About this task:
Which lines of the records below contain the word "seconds"? Copy each of them out.

Segment Open

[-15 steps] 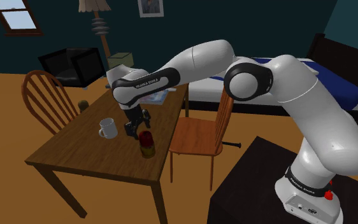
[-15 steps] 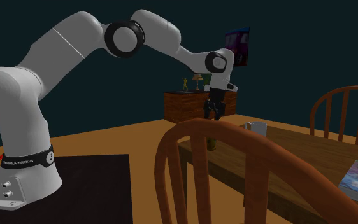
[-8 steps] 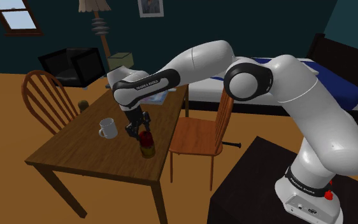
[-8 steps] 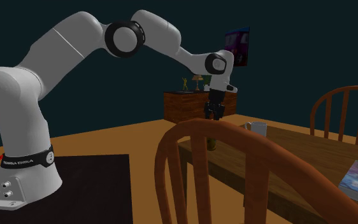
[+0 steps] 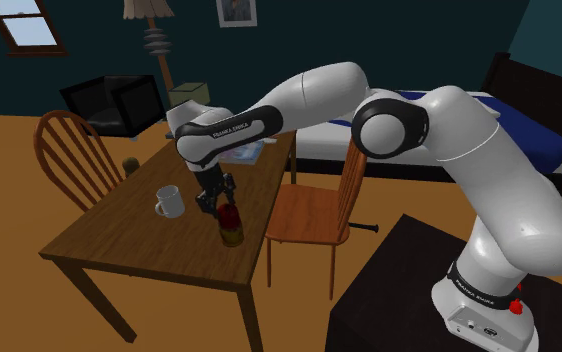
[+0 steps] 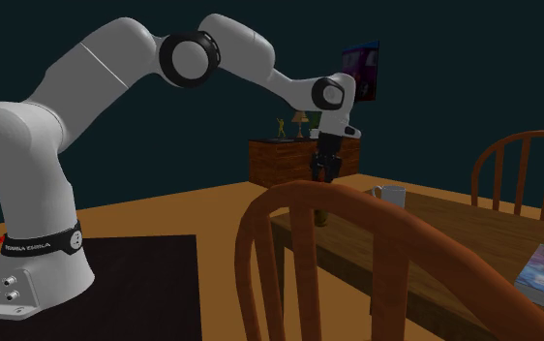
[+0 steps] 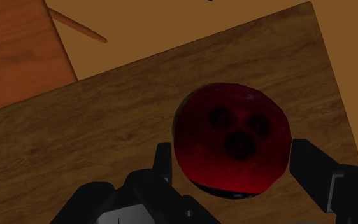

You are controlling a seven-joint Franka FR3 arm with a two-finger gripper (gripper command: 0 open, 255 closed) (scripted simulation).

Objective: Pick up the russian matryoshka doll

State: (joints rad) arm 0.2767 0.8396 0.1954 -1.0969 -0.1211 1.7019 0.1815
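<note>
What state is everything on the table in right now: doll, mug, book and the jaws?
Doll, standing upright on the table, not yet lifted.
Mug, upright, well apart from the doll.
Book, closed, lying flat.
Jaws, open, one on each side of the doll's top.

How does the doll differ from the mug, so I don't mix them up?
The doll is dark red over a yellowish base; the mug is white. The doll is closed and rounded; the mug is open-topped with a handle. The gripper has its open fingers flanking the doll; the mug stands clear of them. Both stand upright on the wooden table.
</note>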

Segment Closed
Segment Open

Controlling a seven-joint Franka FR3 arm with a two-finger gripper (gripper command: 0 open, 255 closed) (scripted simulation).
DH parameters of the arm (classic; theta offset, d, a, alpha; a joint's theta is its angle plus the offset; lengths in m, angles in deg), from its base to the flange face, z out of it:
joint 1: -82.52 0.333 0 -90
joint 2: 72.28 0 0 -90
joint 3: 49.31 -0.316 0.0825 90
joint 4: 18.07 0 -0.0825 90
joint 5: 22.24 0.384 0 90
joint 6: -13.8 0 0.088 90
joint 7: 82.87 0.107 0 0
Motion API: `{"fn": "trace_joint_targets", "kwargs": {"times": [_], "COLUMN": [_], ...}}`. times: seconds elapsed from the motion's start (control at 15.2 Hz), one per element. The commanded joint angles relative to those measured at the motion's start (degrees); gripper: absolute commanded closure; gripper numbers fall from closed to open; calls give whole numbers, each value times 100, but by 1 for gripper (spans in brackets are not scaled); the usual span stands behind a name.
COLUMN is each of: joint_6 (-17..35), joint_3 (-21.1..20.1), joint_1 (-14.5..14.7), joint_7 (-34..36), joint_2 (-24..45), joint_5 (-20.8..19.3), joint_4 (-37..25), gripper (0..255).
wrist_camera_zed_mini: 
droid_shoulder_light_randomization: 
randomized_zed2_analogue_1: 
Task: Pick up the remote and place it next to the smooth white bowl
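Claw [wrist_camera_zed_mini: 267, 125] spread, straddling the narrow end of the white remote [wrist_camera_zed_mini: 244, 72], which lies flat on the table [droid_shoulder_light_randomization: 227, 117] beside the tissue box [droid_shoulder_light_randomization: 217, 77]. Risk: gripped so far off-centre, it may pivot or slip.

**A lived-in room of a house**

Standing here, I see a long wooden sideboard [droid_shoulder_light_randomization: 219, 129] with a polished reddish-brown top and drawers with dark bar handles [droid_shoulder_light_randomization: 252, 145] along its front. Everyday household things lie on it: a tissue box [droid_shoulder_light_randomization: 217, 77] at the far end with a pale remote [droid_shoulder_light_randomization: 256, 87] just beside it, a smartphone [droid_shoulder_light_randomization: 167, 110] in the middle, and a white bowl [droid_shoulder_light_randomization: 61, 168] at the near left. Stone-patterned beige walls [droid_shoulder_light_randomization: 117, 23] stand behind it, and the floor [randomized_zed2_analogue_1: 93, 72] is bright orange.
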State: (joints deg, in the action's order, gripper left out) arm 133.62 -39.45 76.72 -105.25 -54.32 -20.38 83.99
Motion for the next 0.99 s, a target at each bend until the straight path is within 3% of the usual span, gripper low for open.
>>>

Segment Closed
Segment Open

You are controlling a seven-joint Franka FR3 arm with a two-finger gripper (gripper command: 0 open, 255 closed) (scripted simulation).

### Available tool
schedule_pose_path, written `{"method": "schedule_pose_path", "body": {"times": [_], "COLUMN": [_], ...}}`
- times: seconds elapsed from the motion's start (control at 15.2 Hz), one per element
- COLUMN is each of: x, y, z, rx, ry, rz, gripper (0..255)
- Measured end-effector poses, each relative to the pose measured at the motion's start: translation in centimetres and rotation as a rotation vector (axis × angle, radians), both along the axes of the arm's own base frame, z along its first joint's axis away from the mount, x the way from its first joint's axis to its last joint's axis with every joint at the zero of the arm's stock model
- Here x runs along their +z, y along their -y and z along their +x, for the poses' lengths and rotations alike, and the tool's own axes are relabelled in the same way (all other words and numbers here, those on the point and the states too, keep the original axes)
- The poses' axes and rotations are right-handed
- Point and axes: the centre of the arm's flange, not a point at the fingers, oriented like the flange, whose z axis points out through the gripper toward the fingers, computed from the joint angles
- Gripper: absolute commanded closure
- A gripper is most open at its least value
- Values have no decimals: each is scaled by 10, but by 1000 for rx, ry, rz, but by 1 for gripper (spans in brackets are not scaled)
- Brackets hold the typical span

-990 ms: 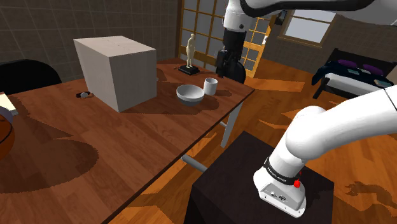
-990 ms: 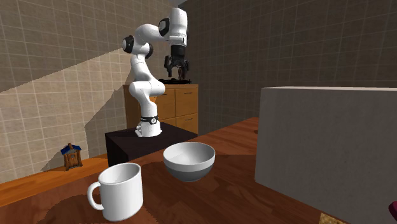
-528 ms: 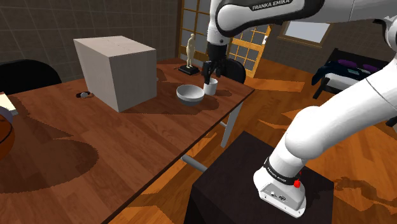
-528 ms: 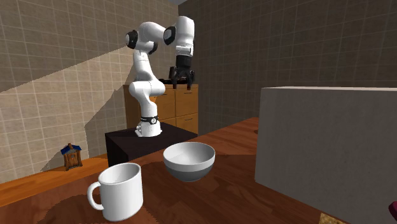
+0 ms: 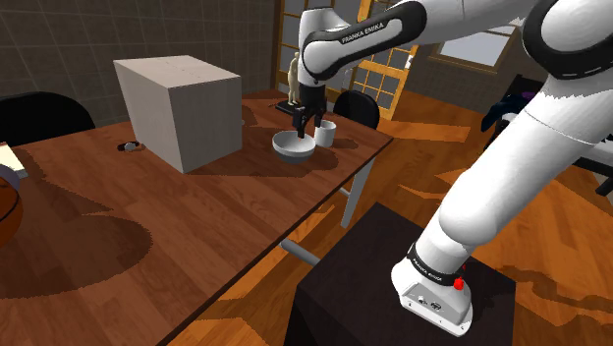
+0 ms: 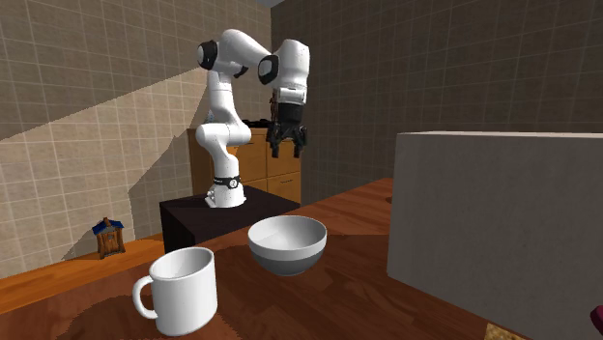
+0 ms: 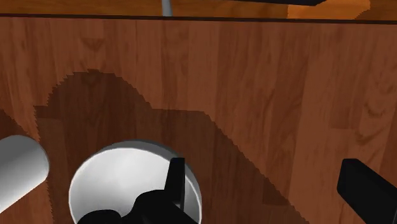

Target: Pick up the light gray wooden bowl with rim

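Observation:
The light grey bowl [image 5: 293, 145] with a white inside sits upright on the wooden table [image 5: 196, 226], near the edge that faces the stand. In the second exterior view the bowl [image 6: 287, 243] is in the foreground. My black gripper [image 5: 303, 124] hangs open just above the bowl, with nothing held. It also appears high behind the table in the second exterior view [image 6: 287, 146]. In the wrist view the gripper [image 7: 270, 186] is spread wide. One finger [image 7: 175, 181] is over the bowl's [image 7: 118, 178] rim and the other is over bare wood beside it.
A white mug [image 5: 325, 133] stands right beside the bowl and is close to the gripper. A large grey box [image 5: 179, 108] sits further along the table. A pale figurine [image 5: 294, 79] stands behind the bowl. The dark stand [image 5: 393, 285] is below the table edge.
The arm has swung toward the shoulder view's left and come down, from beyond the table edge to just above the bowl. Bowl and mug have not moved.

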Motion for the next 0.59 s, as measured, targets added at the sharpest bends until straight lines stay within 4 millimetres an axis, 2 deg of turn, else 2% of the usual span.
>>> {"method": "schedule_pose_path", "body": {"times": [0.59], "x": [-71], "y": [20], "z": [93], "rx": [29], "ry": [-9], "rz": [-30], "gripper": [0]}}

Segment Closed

Solution to this problem:
Motion API: `{"fn": "trace_joint_targets", "kwargs": {"times": [_], "COLUMN": [_], ...}}`. times: seconds elapsed from the motion's start (control at 15.2 Hz), one per element. The commanded joint angles relative to those measured at the motion's start (degrees); gripper: absolute commanded closure; gripper numbers fall from closed to open; calls give whole numbers, each value times 100, but by 1 for gripper (spans in brackets are not scaled); the usual span stands behind a name.
- times: seconds elapsed from the motion's start (control at 15.2 Hz), one per element

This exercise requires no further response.